The Tea Leaves: Green Gnolls (Mints) * [12]{1} /
Current Leader = Earl Green-tea // Of all known sub-species of gnoll, minties are the most devoted to the preservation, care and maintenance of their natural habitats, which tend to be
some of the most hidden resource-rich nooks in the Old World. Mint gnolls, known for their light green shading are so obsessed with the protection of nature that their efforts have even
been noted by the equally insular asrai who have coexisted with the creatures in various flora rich isolated areas for thousands of years. Mints are experts at identifying every
known local plant and animal species and through (somewhat) gentle scientific approaches are able to work out useful or interesting properties of each living thing. Mints trade their
research notes with other mints. Local trades are soon exhausted as the green gnolls complete their individual records which they keep about their person, often at the significant
cost of over-encumberance with scrolls, books and even roughly made tomes strapped to backs, waists and even crafted into stylised hats. However, by renting wild boars to cover large
stretches of land; it has been known for expeditions of green gnolls to form and make pilgrimages to other warrens. However, gnoll warrens are rarely close to one another and so these
trips are rare and, gnolls being gnolls, take decades to prepare for. If successful the mints can double their natural world knowledge which improves standing within their respective
house and allows them extra showing-off potential when crudely drawing exotic beasts and explaining how deadly each is in turn to their bemused fellows. Mints have curious and patient
temperaments and have one of the highest natural desires to preserve life in all of its forms, with the exception of the most delicious plants and animals... which are still killed,
cooked and consumed (in moderation of course!).
The Sage Council: Yellow Gnolls (Butters) * [12]{1} / Current Leader = Ol' Sage Knutter // Without a doubt the
most lackadaisical and frivolous of the known gnoll variants are the butters. Bumbling little procrastinators one and all, the butters are usually the last to do anything of merit in any
given situation. Although they frustrate other variants with the sheer amount of time it takes them to ready into action, they are, infuriatingly... the most intelligent of them all.
Well, either the most intelligent or the most reflective, with an aptitude for recalling past successes and failings and reasoning a course of action based on all prior experiences.

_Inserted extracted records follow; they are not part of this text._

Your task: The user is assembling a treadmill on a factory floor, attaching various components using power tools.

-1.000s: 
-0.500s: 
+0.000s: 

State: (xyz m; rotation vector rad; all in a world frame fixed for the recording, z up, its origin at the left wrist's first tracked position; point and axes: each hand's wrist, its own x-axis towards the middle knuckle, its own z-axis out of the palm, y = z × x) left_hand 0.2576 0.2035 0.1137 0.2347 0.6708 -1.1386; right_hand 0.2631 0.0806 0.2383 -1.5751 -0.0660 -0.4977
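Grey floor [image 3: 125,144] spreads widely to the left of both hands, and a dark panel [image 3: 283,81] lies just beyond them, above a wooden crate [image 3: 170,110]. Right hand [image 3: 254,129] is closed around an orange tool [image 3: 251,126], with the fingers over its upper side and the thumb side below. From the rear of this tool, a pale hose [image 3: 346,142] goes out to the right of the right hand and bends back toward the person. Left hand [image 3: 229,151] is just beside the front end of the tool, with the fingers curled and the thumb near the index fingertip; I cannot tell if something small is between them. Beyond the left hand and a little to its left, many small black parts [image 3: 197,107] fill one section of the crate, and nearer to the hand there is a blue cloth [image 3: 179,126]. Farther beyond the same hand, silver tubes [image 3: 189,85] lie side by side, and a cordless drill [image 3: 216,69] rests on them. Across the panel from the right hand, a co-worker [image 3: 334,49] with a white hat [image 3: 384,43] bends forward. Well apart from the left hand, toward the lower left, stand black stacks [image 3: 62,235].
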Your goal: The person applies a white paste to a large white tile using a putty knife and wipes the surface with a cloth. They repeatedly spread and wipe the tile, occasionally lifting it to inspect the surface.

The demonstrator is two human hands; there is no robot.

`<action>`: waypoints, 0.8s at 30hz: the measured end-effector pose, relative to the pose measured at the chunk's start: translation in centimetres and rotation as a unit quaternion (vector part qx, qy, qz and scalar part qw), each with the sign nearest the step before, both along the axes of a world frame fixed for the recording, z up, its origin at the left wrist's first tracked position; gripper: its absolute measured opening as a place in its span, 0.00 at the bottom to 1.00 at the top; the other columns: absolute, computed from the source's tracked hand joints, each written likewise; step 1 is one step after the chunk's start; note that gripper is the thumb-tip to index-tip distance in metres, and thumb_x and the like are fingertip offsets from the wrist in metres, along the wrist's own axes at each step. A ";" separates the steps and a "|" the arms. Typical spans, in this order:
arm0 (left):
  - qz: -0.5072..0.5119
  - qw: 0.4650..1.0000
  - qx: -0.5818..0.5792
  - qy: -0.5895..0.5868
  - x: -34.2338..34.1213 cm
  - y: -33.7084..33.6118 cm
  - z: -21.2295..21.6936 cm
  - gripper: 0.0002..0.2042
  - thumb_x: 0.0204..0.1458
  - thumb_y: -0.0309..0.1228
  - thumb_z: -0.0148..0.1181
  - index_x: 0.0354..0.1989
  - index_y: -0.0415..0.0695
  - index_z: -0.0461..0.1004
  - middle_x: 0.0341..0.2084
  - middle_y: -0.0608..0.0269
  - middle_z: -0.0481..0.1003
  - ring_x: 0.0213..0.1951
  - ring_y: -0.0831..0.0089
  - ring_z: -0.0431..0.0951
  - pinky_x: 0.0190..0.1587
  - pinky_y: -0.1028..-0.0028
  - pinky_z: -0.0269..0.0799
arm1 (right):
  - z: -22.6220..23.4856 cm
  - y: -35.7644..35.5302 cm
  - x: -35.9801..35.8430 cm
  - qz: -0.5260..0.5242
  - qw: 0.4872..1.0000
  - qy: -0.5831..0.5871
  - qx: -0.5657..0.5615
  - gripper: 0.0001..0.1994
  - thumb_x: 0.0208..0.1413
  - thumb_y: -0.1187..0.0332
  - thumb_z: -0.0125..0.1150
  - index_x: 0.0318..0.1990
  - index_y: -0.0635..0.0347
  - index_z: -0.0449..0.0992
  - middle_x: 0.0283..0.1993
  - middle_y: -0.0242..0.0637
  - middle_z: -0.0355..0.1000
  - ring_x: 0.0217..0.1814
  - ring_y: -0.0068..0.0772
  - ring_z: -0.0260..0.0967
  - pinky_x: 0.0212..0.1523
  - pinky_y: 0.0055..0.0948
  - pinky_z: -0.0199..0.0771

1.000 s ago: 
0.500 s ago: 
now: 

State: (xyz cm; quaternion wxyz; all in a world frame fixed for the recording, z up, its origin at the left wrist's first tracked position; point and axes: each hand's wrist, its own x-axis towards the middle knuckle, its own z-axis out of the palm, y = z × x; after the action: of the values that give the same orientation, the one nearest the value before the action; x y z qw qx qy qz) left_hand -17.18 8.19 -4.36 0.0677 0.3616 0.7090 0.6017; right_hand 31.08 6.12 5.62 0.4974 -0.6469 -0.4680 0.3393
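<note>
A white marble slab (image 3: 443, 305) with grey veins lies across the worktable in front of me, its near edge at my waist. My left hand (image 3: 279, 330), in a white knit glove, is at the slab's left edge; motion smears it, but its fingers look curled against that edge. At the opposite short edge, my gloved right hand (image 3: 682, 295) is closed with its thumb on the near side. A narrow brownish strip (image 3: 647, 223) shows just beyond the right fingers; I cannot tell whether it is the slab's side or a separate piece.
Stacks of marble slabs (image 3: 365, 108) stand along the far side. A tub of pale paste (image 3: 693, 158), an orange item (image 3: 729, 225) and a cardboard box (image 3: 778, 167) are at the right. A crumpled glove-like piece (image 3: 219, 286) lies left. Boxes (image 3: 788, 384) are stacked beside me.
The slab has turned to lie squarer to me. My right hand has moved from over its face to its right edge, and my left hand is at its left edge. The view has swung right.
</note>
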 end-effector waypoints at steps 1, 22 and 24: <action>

This means that a gnoll debate; a long-winded and drawn out affair on its best day, is commonly started over when at the last possible moment a butter will finally have collected its
thoughts enough to make a fresh remark or counter-point which undoes the entire legitimacy of the argument's conclusion. Butters are given jobs with very generous time-frames as they are
too slow to act as lookouts or snipe wranglers. More often than not they are in charge of administrative procedures, gnoll bureaucracy, scroll transcript copying or stone watching (stone
watching is a gnoll pastime that is steeped in tradition, although the logic behind it is still unascertainable by the world's brightest scholars). Butter gnolls will join the fray in
battle and their basic reflexes sharpen to a point of being able to attack and defend themselves on a basic level. Due to their ability to recall the past with particular clarity, some
butters have been used more for military advisor roles or diplomats between the different houses. Members of other houses will approach old butter gnolls to seek wise and carefully
considered council, although to do so requires striking at least half a day from one's calendar in order to be present for the actual answer.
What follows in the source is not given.